“…no worker should be more than 150 feet from a food source”
Let me run through the human-resourcing-efficiency math. You have a 100 employees, making 40x (x being your local currency) an hour, working 40 hours a week, that means 160,000x a week, or approx. 700,000x a month. If you
fire layoff 30%, then fill those positions with workers that earn 25x a month, you now expend less than 650,000x a month. If you make sure to do the layoffs at the start of the month, and hire towards the end of it, your Quarterly report might even show some major savings.
Unfortunately (for them), Google can’t do this employee juggling. If they could, they’d already outsource the whole GooglePlex to India and fill it with programmers making 0.1% of what their current employees make. Sadly, they need those high-end-salary making guys, and they need them to devote many hours for non-productive actions such as “research” and the famous 20% personal projects time (which may or may not be given these days). And with the Web2.0 bubble in full effect, cutting salaries is a no-no. What is left? Cutting down food expenses (estimated at 72,000,000$ a year), and childcare, and other “non-work-related” perks.

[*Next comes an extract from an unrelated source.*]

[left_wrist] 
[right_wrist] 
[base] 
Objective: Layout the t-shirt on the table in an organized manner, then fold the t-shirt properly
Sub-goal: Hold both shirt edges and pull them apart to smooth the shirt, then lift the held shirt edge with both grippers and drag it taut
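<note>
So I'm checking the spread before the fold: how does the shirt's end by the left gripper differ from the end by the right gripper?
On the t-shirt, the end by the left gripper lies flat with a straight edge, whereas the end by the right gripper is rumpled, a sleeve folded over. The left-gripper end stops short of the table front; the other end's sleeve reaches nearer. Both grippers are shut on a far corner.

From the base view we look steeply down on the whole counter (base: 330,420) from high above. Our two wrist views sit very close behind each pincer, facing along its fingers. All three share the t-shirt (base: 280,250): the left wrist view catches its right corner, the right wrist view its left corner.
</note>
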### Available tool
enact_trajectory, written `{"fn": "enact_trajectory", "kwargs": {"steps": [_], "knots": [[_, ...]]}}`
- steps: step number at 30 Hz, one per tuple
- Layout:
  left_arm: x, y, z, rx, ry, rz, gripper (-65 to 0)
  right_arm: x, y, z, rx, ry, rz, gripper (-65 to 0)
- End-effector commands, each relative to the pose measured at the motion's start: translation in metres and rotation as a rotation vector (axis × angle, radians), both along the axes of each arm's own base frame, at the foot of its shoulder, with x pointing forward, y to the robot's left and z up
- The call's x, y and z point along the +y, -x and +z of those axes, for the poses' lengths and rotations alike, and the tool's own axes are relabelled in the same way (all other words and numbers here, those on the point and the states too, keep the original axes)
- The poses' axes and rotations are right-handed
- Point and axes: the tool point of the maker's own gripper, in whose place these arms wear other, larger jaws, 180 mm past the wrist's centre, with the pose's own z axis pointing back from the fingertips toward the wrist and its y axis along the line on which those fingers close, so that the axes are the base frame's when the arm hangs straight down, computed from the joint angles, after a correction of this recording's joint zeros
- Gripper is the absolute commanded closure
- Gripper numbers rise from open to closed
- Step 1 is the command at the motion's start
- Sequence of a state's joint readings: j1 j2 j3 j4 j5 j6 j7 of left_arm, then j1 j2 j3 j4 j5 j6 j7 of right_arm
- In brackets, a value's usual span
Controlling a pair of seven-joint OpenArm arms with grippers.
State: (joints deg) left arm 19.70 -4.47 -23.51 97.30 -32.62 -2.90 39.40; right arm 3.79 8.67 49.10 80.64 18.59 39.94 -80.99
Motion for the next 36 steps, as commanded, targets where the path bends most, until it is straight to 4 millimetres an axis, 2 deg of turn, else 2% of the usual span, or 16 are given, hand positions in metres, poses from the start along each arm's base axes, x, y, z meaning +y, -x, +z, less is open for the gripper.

In past years, Google touted these perks as a way to maintain the “start-up” atmosphere where developers spend double-figures of work hours on their projects, as well as come up with innovative ideas and are motivated to research better, and more efficient ways of improving the company. However, these days, this isn’t what making the company richer. The ads dept. is. So now we hear terms like “investment in human resources” and “tinkering with incentives”, which means reducing the money spent on non-profitable ventures, mainly Research. If anything, this will cause those high-end-salary programmers to leave, cashing their overly-priced shares, and being replaced by Pimply-faced youth making much less than those who leave.